Put together, these features create a “target-rich” landscape where adversaries can use a variety of attack paths, phishing, credential theft and stuffing, vulnerable remote-access systems, third-party vendor access, and ransomware, to reach high-value assets.
Five High-Impact Actions to Take This Quarter
If an organization can do only five things this quarter, Chris recommends focusing on governance, risk, and foundational controls. The following list is prioritized to deliver the greatest reduction in risk for a limited time and budget.
- Establish or strengthen a GRC (Governance, Risk, Compliance) framework.
Define roles and accountability: who owns security at the executive level, who is accountable at the board level, and how decisions will be made. Develop or update key policies such as acceptable use, access control, incident response, data classification, and vendor management. - Perform a focused risk assessment and data criticality analysis.
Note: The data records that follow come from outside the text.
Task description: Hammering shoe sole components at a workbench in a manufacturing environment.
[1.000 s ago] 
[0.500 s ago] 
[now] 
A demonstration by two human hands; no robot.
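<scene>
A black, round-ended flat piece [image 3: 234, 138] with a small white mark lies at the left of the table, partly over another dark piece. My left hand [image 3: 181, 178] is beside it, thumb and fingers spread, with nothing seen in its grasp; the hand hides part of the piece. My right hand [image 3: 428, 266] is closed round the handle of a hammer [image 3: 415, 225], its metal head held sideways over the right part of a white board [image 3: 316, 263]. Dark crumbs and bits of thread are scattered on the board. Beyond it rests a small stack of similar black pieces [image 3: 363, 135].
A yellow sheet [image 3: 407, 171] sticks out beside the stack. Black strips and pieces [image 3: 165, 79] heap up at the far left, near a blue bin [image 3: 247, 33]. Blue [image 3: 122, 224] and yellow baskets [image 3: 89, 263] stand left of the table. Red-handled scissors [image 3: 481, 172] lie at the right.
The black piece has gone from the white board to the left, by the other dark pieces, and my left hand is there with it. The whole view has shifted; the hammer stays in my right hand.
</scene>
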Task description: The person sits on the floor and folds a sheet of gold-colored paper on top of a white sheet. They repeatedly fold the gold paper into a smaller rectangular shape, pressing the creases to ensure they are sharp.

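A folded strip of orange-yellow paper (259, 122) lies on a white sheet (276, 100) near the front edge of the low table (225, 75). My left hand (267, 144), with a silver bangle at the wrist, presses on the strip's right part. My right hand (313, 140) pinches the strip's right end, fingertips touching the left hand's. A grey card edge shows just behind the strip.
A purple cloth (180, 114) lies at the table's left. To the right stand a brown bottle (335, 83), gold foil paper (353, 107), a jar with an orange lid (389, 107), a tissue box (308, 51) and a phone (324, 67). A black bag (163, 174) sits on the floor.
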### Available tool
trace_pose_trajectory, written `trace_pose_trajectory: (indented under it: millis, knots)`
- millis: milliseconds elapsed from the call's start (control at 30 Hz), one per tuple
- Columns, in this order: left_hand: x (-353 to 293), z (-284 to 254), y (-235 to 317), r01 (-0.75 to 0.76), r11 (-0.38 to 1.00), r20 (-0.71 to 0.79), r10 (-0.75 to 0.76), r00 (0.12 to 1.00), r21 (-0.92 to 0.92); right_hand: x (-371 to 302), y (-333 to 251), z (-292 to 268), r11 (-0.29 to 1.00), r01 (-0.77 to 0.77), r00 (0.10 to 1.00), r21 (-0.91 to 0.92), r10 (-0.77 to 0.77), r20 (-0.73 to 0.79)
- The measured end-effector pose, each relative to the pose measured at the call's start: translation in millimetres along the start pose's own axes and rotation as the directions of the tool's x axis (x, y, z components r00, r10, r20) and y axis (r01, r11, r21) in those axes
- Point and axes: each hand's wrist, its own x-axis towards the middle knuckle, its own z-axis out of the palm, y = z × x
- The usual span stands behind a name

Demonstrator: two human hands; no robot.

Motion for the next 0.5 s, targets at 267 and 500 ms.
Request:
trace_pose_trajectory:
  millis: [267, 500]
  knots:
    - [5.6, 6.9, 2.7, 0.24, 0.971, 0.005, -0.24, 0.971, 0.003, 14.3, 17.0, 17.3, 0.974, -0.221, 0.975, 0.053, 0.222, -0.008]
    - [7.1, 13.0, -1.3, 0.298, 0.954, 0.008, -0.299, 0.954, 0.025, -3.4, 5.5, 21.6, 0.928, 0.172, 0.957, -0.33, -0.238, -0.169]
Identify where patient data is created, received, maintained, or transmitted. Map the most critical assets and attack vectors. Classify risks as high/medium/low using a simple model: asset, attack vector, and likelihood/impact (Chris likens this to fire: remove one component and the risk is mitigated). - Prioritize a short list of technical controls.
Begin with multi-factor authentication (MFA), endpoint detection and response (EDR), network segmentation for critical systems, automated patching where possible, and secure backups that are regularly tested. - Kick off a practical, repeatable training program to build human firewalls.
Focus on phishing simulations, role-based training for privileged users, and operational awareness for clinicians. Use gamification and incentives to improve participation and retention. Remember that training without practical policies and enforcement weakens effectiveness. - Establish incident response and recovery planning, and run a tabletop exercise.
Ensure the organization knows how it will react to a breach that affects clinical systems. Include legal, communications, clinical leadership, and third-party vendors in exercises. Make sure backups are isolated and recovery times are realistic.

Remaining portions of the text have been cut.